▸ **INSTRUCTIONS TO FOLLOW**
Locate every line below that contains the word "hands" and copy it.

(Records from a collection)
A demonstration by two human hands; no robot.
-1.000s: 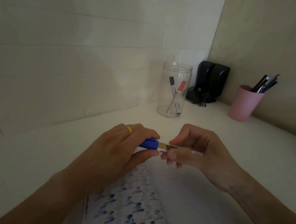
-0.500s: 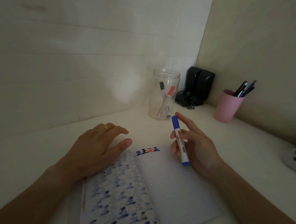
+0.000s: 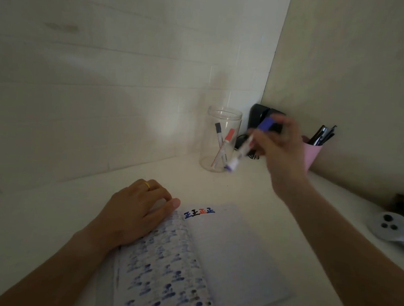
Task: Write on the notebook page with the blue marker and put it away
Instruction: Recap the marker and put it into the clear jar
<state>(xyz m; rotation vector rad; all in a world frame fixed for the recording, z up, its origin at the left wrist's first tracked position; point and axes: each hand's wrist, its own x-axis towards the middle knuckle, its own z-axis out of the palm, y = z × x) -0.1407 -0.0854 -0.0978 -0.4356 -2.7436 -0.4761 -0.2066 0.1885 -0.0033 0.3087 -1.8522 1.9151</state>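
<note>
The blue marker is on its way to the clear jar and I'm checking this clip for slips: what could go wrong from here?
1. The blue marker hangs tilted in the right hand, beside the clear jar, not over its mouth; it could catch the rim or drop on the desk.
2. A knock could tip the jar, which holds only a black marker and a red marker.
3. The hand passes close to the pink cup and could bump it.

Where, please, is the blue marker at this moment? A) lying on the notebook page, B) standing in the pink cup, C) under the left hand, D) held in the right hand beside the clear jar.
D: the right hand grips the blue marker, tilted in the air beside the clear jar.
</note>
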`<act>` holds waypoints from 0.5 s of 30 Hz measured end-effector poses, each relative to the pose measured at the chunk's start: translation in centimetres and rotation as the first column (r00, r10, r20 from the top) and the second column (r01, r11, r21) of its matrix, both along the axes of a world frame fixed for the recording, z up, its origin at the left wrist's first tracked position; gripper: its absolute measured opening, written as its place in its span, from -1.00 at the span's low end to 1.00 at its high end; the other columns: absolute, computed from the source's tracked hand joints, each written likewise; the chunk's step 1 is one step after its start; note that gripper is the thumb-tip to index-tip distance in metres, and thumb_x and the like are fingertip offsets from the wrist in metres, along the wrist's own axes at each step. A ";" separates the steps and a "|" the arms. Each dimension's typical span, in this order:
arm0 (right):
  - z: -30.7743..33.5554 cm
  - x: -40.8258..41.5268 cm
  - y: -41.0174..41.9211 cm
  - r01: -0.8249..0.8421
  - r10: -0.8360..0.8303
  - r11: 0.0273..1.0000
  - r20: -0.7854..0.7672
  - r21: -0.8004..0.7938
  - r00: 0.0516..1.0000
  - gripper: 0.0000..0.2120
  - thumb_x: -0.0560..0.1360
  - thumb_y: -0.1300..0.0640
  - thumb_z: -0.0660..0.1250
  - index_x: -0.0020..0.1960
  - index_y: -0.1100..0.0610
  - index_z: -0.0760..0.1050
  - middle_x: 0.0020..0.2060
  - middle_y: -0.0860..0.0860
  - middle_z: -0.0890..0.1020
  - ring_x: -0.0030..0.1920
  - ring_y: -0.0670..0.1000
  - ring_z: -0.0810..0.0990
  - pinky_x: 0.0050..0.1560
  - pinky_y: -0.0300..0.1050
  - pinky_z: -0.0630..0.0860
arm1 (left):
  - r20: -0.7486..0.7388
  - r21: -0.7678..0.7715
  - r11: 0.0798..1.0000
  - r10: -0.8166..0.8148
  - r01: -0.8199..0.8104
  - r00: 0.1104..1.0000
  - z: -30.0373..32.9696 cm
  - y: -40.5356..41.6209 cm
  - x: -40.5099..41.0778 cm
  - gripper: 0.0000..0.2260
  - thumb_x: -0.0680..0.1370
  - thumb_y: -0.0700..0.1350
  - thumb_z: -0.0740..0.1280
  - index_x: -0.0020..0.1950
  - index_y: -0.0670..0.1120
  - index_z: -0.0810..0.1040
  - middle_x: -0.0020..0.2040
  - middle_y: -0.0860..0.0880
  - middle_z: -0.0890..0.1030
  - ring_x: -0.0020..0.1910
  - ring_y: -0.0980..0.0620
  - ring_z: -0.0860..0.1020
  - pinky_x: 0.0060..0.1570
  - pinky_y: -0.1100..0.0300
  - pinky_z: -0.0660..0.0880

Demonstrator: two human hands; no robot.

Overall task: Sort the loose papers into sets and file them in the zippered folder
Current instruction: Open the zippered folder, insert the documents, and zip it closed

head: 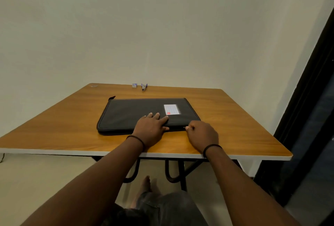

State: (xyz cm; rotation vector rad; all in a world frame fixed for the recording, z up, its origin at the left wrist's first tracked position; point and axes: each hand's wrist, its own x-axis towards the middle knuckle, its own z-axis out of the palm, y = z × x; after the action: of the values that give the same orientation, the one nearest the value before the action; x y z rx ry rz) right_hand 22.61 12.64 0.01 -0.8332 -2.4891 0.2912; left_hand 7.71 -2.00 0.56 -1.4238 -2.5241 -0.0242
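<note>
A black zippered folder [133, 111] lies flat and closed on the wooden table [59, 122], with a white label [170, 109] on its right part. My left hand [151, 128] rests flat on the folder's near edge, fingers straight. Just to its right, my right hand [202, 136] pinches the small zipper pull [185, 127] at the folder's near edge. No loose papers are in view.
A small stapler [144, 86] and a little box [134, 85] stand at the table's far edge by the wall. A dark door frame [310, 110] runs down the right side. The table's near edge is just behind my wrists.
</note>
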 end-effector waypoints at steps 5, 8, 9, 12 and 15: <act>0.3 1.5 2.1 0.239 -0.240 0.969 -0.014 -0.063 0.971 -0.73 0.59 -0.05 0.20 -0.19 0.05 0.53 -0.22 0.00 0.60 -0.23 0.05 0.52 -0.26 -0.14 0.42 | -0.071 -0.013 0.999 -0.031 0.030 0.997 0.1 -1.8 -0.5 -0.54 0.69 0.13 0.04 0.59 0.11 0.14 0.52 -0.07 0.32 0.47 -0.14 0.33 0.25 0.02 0.45; 0.6 1.3 1.9 0.238 -0.238 0.970 0.005 -0.050 0.971 -0.75 0.60 -0.04 0.19 -0.12 0.04 0.55 -0.14 0.01 0.61 -0.18 0.08 0.53 -0.23 -0.14 0.39 | -0.080 -0.026 0.999 -0.042 0.040 0.996 0.4 -2.5 -0.5 -0.55 0.69 0.12 0.05 0.59 0.13 0.13 0.55 -0.05 0.29 0.49 -0.13 0.31 0.25 0.02 0.47; 0.7 1.2 2.0 0.230 -0.230 0.972 0.007 -0.043 0.973 -0.75 0.60 -0.04 0.19 -0.12 0.04 0.55 -0.14 0.01 0.62 -0.17 0.09 0.54 -0.24 -0.13 0.39 | -0.071 -0.035 0.998 -0.048 0.046 0.996 0.5 -2.7 -0.4 -0.55 0.69 0.12 0.05 0.59 0.13 0.13 0.56 -0.05 0.28 0.50 -0.13 0.30 0.27 0.01 0.47; 0.7 1.3 2.4 0.160 -0.160 0.987 0.019 -0.019 0.987 -0.75 0.61 -0.02 0.18 -0.15 0.05 0.53 -0.16 0.02 0.62 -0.20 0.08 0.51 -0.28 -0.14 0.36 | 0.042 -0.030 0.997 -0.070 0.071 0.997 0.9 -3.5 -0.8 -0.53 0.65 0.21 0.10 0.55 0.15 0.22 0.50 -0.03 0.37 0.43 -0.07 0.39 0.27 0.03 0.47; 1.0 1.6 3.1 0.057 -0.057 0.998 0.039 -0.005 0.998 -0.77 0.60 -0.03 0.19 -0.14 0.01 0.53 -0.17 -0.01 0.60 -0.17 0.08 0.50 -0.27 -0.12 0.35 | 0.213 0.012 1.000 -0.024 0.022 0.977 3.4 -3.2 -1.7 -0.48 0.57 0.37 0.09 0.22 0.05 0.58 -0.04 0.02 0.65 -0.11 0.07 0.58 -0.08 0.16 0.52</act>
State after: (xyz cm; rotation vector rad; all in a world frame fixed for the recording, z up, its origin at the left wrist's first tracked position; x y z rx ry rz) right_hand 24.25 15.71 1.00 -0.9191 -2.4961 0.2650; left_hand 5.99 -5.16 4.00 -1.5207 -2.6719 -0.2032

▸ **ANSWER**
A demonstration by two human hands; no robot.
Demonstrator: two human hands; no robot.

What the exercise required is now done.